Demographer Bernard Salt told a Property Council conference that Perth needs to address the challenge of densification and that is is inevitable as it has happened in all major cities in Australia.
City planning experts URBIS predict that within ten years 30 per cent of dwellings in Perth will be apartments.
Premier Colin Barnett warned Councils a few weeks ago that unless they get closer to their urban residential infill targets the State would take over and enforce them. That would severely erode local government democracy and is not acceptable.
I am worried about the discretionary allowances in planning schemes as they are far too often used to bypass and overrule the schemes. As I understand it the Fremantle Hougoumont Hotel in Bannister Street will be allowed to build a fifth storey loft in the West End Conservation Precinct although the planning scheme only allows four storey. The invasion of additional height in the West End under the guise that it is only a loft and set back is not acceptable and Fremantle Council and the DAPs are too lenient in that regard.
I hear the arguments that Bannister Street is not a great street and has little heritage value and already some pretty average buildings, and that to just add a little loft does not have much impact on the streetscape and surroundings, but that does not cut it for me. It should be a matter of principle to not award discretionary height in the West End unless a very, very good case can be made that is would be the very best heritage outcome for the building, the streetscape and the West End. There would not be very many projects that would apply to.

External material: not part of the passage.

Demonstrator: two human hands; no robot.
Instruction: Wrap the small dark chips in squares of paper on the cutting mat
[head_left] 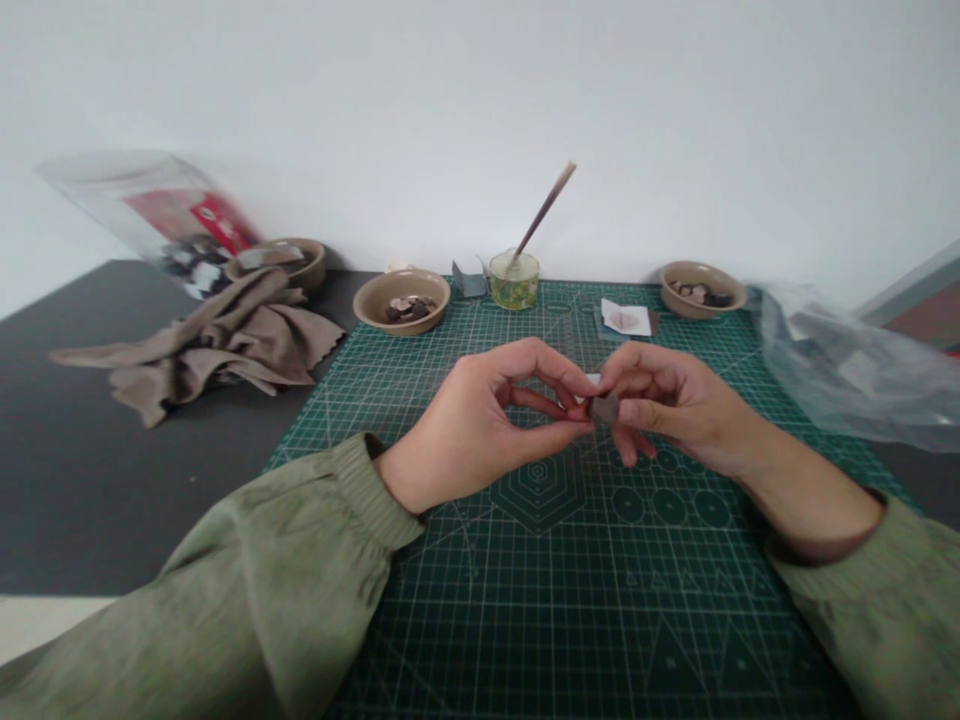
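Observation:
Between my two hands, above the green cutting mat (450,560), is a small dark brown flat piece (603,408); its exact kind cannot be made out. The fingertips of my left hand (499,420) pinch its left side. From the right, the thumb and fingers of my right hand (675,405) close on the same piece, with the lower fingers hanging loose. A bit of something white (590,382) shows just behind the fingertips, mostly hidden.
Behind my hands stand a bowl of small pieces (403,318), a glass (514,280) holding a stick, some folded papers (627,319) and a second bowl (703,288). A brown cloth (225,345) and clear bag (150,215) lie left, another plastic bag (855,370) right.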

Yes to modern development for inner city Fremantle, but only with extreme restraint and exceptional architecture.
The Federal Government’s green energy arm ARENA will be funding $1 million into a micro-grid project in White Gum Valley.

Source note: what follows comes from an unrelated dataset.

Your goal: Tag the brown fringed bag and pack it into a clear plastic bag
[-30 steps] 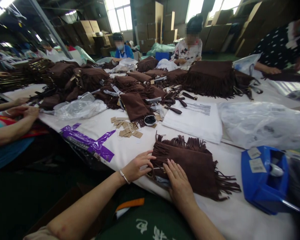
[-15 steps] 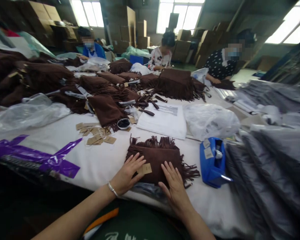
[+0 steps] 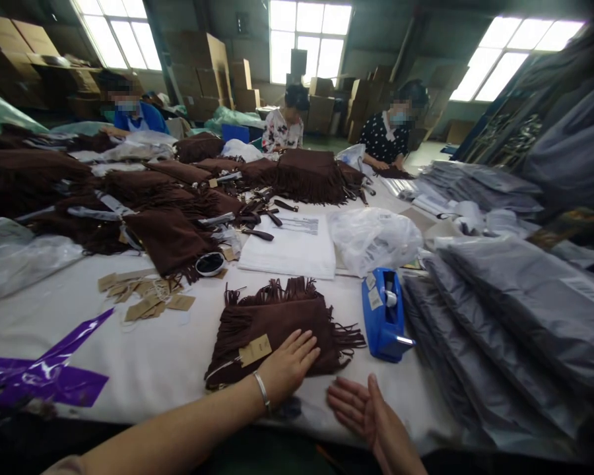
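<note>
A dark brown fringed bag [image 3: 282,315] lies flat on the white table covering, close to me. On its front rests a tan paper tag [image 3: 255,350]. My left hand [image 3: 288,369] lies on the bag's lower part, right of the tag, with its fingers stretched out. Off the bag's lower right, my right hand [image 3: 369,415] hovers near the table edge, palm turned inward, fingers extended and a little blurred, holding nothing. To the right of the bag stands a blue tape dispenser [image 3: 383,323].
Loose tan tags [image 3: 151,297] and a small round dish [image 3: 210,264] lie to the left. Brown bags are heaped behind. Grey plastic-wrapped packages [image 3: 515,316] are stacked at the right, beside a clear plastic bag [image 3: 373,239]. Several co-workers sit across the table.
My left hand has slid right across the bag, uncovering the tag. My right hand has lifted off the bag and drawn back toward me. The camera view has turned right.
</note>
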Demonstrator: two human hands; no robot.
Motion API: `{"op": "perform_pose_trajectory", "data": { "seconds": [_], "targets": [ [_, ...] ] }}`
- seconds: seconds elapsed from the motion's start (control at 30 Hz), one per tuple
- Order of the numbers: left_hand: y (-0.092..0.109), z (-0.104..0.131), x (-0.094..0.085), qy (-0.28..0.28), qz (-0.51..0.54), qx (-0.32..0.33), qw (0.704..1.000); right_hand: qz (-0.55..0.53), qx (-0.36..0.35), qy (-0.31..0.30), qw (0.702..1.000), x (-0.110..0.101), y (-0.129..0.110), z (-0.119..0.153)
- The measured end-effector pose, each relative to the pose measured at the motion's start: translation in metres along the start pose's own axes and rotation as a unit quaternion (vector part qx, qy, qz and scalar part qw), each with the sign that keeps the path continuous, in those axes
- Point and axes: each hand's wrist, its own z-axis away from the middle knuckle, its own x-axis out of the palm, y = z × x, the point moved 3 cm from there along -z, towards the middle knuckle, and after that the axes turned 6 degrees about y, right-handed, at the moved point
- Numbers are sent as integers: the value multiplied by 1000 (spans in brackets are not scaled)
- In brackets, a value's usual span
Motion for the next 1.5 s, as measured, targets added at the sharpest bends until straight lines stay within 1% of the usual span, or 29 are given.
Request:
{"op": "perform_pose_trajectory", "data": {
  "seconds": [0.07,0.1,0.13,0.17,0.27,0.4,0.47,0.63,0.7,0.77,0.8,0.83,0.87,0.9,0.97,1.0,1.03,1.07,1.1,1.13,1.17,1.2,1.23,1.27,1.3,1.33,1.37,1.43,1.5],
  "targets": [
    [-2,1,-10,20,20,5,1000,-28,12,-110,993,18,0,-6],
    [-3,3,-17,29,29,8,999,-41,-4,-157,987,28,-1,-10],
    [-2,5,-24,36,36,12,999,-54,-37,-184,981,38,-4,-16],
    [-1,7,-31,42,40,18,998,-62,-79,-189,977,48,-7,-23],
    [4,14,-46,51,43,32,997,-20,-202,-123,971,66,-23,-46],
    [9,20,-48,39,43,45,997,111,-298,-45,947,66,-48,-68],
    [10,21,-44,24,46,51,997,110,-312,-27,943,59,-58,-72],
    [12,21,-29,-25,74,50,996,17,-299,1,954,43,-75,-71],
    [16,21,-30,-23,115,52,992,71,-331,10,941,45,-79,-71],
    [20,23,-41,10,169,56,984,200,-379,15,903,53,-77,-74],
    [20,25,-49,37,192,54,979,276,-397,9,876,59,-73,-77],
    [17,27,-58,68,209,44,975,358,-411,1,838,66,-68,-80],
    [12,31,-68,105,218,23,970,442,-421,-7,792,73,-62,-83],
    [2,37,-77,146,222,-14,964,522,-428,-12,738,79,-56,-85],
    [-28,53,-92,216,227,-140,939,649,-437,-7,623,90,-46,-84],
    [-48,63,-96,238,234,-223,916,684,-441,-13,581,94,-44,-81],
    [-68,75,-98,252,245,-308,884,691,-445,-38,569,97,-42,-75],
    [-87,88,-98,255,264,-387,846,679,-449,-80,575,100,-42,-68],
    [-105,101,-96,257,296,-453,801,651,-451,-126,597,100,-43,-60],
    [-120,114,-93,259,338,-504,752,605,-455,-155,635,98,-46,-52],
    [-133,125,-90,261,389,-539,700,541,-459,-148,689,92,-52,-46],
    [-142,135,-86,255,446,-562,648,459,-458,-102,755,82,-61,-44],
    [-148,142,-82,242,500,-575,601,368,-441,-29,818,67,-71,-45],
    [-152,146,-79,222,544,-581,563,280,-403,50,870,51,-79,-50],
    [-156,148,-77,197,576,-583,539,210,-345,111,908,36,-85,-57],
    [-159,147,-76,166,599,-580,527,161,-275,145,937,24,-89,-67],
    [-163,144,-75,135,615,-575,523,137,-200,151,958,16,-93,-78],
    [-172,132,-73,64,639,-560,524,131,-71,120,982,12,-102,-97],
    [-184,117,-67,-20,668,-537,515,151,28,64,986,21,-111,-112]
  ]
}}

The solar battery technology will allow the apartments on the former Kim Beazley school site to store and trade power. This is the first trial in the world of the micro-grid technology.
The Landcorp solar energy project that will cost a total of $3 million will have solar panels and batteries installed at four apartment buildings on the WGV development site at Stevens Street.
Strata companies who manage the apartment can sell the electricity to tenants, so they don’t have to buy their power from Synergy. It is estimated that the strata companies would be able to sell electricity to tenants and home owners cheaper, or at the same price as Synergy does, while the owners and occupiers of the apartments will be allowed to sell power to other apartments if they don’t use all the power generated.
The development has received criticism from the White Gum Valley community because nearly 100 trees were killed to make way for the development. Solar energy does not like large trees around buildings as they impact on how much sun light the solar panels receive.